Write the records below out again. Match them exactly.
Segment Open
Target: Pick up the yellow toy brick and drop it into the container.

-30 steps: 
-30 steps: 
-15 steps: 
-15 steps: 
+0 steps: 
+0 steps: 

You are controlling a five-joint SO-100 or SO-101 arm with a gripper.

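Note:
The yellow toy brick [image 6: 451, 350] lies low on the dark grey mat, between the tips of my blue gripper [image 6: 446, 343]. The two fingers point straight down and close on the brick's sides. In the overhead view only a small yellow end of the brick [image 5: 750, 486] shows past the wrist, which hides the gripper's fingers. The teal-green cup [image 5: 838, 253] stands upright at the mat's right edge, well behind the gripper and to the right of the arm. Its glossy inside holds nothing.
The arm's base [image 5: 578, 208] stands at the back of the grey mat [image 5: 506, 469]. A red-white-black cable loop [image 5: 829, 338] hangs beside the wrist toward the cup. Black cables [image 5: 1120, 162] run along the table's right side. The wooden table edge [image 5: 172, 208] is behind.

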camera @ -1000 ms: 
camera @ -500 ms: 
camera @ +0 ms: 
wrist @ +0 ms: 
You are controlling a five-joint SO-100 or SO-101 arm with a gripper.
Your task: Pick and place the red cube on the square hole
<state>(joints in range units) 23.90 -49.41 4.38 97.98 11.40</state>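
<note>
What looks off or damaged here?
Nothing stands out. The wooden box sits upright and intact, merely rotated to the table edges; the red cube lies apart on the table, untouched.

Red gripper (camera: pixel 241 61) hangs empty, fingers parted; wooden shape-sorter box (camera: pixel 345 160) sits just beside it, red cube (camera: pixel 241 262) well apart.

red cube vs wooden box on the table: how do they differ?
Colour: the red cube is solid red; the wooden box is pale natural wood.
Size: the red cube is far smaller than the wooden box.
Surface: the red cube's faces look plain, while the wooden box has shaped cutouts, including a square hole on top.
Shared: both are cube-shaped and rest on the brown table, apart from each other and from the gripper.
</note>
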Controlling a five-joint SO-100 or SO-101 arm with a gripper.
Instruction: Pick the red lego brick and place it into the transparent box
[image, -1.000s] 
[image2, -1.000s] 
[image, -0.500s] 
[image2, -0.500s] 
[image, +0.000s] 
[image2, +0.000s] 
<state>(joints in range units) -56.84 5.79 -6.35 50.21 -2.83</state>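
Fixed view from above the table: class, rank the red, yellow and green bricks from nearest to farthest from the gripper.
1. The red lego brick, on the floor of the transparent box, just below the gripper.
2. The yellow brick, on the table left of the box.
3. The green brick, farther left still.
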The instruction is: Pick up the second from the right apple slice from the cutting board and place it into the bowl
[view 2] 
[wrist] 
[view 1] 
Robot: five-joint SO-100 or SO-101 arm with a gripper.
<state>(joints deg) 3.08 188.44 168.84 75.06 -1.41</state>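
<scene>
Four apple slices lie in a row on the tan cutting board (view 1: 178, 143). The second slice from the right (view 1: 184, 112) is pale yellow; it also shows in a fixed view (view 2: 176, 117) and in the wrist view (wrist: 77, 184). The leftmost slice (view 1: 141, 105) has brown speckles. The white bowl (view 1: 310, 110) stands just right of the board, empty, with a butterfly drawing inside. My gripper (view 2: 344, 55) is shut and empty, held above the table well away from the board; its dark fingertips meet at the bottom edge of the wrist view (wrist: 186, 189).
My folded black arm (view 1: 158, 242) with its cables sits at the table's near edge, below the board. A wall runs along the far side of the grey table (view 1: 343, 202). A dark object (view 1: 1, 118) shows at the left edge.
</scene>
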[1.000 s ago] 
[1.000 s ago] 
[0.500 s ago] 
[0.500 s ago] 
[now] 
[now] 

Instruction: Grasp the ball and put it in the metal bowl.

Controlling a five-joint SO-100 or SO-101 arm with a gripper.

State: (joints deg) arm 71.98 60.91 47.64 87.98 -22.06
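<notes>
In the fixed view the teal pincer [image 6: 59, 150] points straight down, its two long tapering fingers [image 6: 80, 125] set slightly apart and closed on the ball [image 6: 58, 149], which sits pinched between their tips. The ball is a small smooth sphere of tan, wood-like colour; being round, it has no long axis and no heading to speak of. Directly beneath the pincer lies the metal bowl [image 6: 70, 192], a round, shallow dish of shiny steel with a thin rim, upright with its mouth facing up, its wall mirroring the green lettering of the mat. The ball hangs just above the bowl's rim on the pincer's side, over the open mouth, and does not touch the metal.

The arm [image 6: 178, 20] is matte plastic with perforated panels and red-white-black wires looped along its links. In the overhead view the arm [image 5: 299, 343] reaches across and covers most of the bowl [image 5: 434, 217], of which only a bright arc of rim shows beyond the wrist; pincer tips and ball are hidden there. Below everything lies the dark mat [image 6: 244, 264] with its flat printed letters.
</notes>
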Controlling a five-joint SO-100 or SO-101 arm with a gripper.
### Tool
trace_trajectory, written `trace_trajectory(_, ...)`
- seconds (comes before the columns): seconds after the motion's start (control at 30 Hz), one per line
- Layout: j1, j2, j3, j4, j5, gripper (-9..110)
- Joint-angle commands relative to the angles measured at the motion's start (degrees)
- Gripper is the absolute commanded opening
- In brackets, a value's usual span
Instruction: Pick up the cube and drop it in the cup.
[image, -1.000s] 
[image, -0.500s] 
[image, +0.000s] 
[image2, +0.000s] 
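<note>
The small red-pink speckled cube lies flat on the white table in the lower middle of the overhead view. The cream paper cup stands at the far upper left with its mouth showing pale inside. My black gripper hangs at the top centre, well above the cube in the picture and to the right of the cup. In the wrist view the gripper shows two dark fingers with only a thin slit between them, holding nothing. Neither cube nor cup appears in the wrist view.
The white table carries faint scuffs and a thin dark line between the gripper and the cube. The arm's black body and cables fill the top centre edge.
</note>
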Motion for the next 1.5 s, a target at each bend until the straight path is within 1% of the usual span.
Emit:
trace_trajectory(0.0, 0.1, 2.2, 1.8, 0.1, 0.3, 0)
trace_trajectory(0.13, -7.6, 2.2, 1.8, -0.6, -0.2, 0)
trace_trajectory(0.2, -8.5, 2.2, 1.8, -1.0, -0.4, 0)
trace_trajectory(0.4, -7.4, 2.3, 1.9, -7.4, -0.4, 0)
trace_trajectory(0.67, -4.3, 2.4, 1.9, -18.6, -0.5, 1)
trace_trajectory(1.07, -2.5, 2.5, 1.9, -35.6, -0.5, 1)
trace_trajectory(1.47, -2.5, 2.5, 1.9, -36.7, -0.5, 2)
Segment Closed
Written reply:
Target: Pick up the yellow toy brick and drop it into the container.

-30 steps: 
-30 steps: 
-15 steps: 
-15 steps: 
+0 steps: 
+0 steps: 

You are controlling a five-joint SO-100 or SO-101 arm with a gripper.

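Note:
The yellow toy brick [image 6: 451, 350] lies low on the dark grey mat, between the tips of my blue gripper [image 6: 446, 343]. The two fingers point straight down and close on the brick's sides. In the overhead view only a small yellow end of the brick [image 5: 750, 486] shows past the wrist, which hides the gripper's fingers. The teal-green cup [image 5: 838, 253] stands upright at the mat's right edge, well behind the gripper and to the right of the arm. Its glossy inside holds nothing.
The arm's base [image 5: 578, 208] stands at the back of the grey mat [image 5: 506, 469]. A red-white-black cable loop [image 5: 829, 338] hangs beside the wrist toward the cup. Black cables [image 5: 1120, 162] run along the table's right side. The wooden table edge [image 5: 172, 208] is behind.
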
camera @ -1000 ms: 
camera @ -500 ms: 
camera @ +0 ms: 
wrist @ +0 ms: 
You are controlling a five-joint SO-100 or SO-101 arm with a gripper.
Your task: Pick and place the red cube on the square hole
<state>(joints in range units) 23.90 -49.41 4.38 97.98 11.40</state>
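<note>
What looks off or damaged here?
Nothing stands out. The wooden box sits upright and intact, merely rotated to the table edges; the red cube lies apart on the table, untouched.

Red gripper (camera: pixel 241 61) hangs empty, fingers parted; wooden shape-sorter box (camera: pixel 345 160) sits just beside it, red cube (camera: pixel 241 262) well apart.

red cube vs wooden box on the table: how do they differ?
Colour: the red cube is solid red; the wooden box is pale natural wood.
Size: the red cube is far smaller than the wooden box.
Surface: the red cube's faces look plain, while the wooden box has shaped cutouts, including a square hole on top.
Shared: both are cube-shaped and rest on the brown table, apart from each other and from the gripper.
</note>
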Controlling a five-joint SO-100 or SO-101 arm with a gripper.
Instruction: Pick the red lego brick and place it into the transparent box
[image, -1.000s] 
[image2, -1.000s] 
[image, -0.500s] 
[image2, -0.500s] 
[image, +0.000s] 
[image2, +0.000s] 
<state>(joints in range units) -56.84 5.79 -6.35 50.21 -2.83</state>
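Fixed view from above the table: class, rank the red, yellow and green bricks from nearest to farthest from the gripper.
1. The red lego brick, on the floor of the transparent box, just below the gripper.
2. The yellow brick, on the table left of the box.
3. The green brick, farther left still.
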The instruction is: Pick up the second from the right apple slice from the cutting board and place it into the bowl
[view 2] 
[wrist] 
[view 1] 
Robot: five-joint SO-100 or SO-101 arm with a gripper.
<state>(joints deg) 3.08 188.44 168.84 75.06 -1.41</state>
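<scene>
Four apple slices lie in a row on the tan cutting board (view 1: 178, 143). The second slice from the right (view 1: 184, 112) is pale yellow; it also shows in a fixed view (view 2: 176, 117) and in the wrist view (wrist: 77, 184). The leftmost slice (view 1: 141, 105) has brown speckles. The white bowl (view 1: 310, 110) stands just right of the board, empty, with a butterfly drawing inside. My gripper (view 2: 344, 55) is shut and empty, held above the table well away from the board; its dark fingertips meet at the bottom edge of the wrist view (wrist: 186, 189).
My folded black arm (view 1: 158, 242) with its cables sits at the table's near edge, below the board. A wall runs along the far side of the grey table (view 1: 343, 202). A dark object (view 1: 1, 118) shows at the left edge.
</scene>
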[1.000 s ago] 
[1.000 s ago] 
[0.500 s ago] 
[0.500 s ago] 
[now] 
[now] 

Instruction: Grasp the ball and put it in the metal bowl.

Controlling a five-joint SO-100 or SO-101 arm with a gripper.

State: (joints deg) arm 71.98 60.91 47.64 87.98 -22.06
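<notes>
In the fixed view the teal pincer [image 6: 59, 150] points straight down, its two long tapering fingers [image 6: 80, 125] set slightly apart and closed on the ball [image 6: 58, 149], which sits pinched between their tips. The ball is a small smooth sphere of tan, wood-like colour; being round, it has no long axis and no heading to speak of. Directly beneath the pincer lies the metal bowl [image 6: 70, 192], a round, shallow dish of shiny steel with a thin rim, upright with its mouth facing up, its wall mirroring the green lettering of the mat. The ball hangs just above the bowl's rim on the pincer's side, over the open mouth, and does not touch the metal.

The arm [image 6: 178, 20] is matte plastic with perforated panels and red-white-black wires looped along its links. In the overhead view the arm [image 5: 299, 343] reaches across and covers most of the bowl [image 5: 434, 217], of which only a bright arc of rim shows beyond the wrist; pincer tips and ball are hidden there. Below everything lies the dark mat [image 6: 244, 264] with its flat printed letters.
</notes>
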Controlling a five-joint SO-100 or SO-101 arm with a gripper.
### Tool
trace_trajectory, written `trace_trajectory(_, ...)`
- seconds (comes before the columns): seconds after the motion's start (control at 30 Hz), one per line
- Layout: j1, j2, j3, j4, j5, gripper (-9..110)
- Joint-angle commands relative to the angles measured at the motion's start (degrees)
- Gripper is the absolute commanded opening
- In brackets, a value's usual span
Instruction: Pick up the cube and drop it in the cup.
[image, -1.000s] 
[image, -0.500s] 
[image, +0.000s] 
[image2, +0.000s] 
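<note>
The small red-pink speckled cube lies flat on the white table in the lower middle of the overhead view. The cream paper cup stands at the far upper left with its mouth showing pale inside. My black gripper hangs at the top centre, well above the cube in the picture and to the right of the cup. In the wrist view the gripper shows two dark fingers with only a thin slit between them, holding nothing. Neither cube nor cup appears in the wrist view.
The white table carries faint scuffs and a thin dark line between the gripper and the cube. The arm's black body and cables fill the top centre edge.
</note>
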Motion for the next 1.5 s, a target at each bend until the straight path is within 1% of the usual span.
Emit:
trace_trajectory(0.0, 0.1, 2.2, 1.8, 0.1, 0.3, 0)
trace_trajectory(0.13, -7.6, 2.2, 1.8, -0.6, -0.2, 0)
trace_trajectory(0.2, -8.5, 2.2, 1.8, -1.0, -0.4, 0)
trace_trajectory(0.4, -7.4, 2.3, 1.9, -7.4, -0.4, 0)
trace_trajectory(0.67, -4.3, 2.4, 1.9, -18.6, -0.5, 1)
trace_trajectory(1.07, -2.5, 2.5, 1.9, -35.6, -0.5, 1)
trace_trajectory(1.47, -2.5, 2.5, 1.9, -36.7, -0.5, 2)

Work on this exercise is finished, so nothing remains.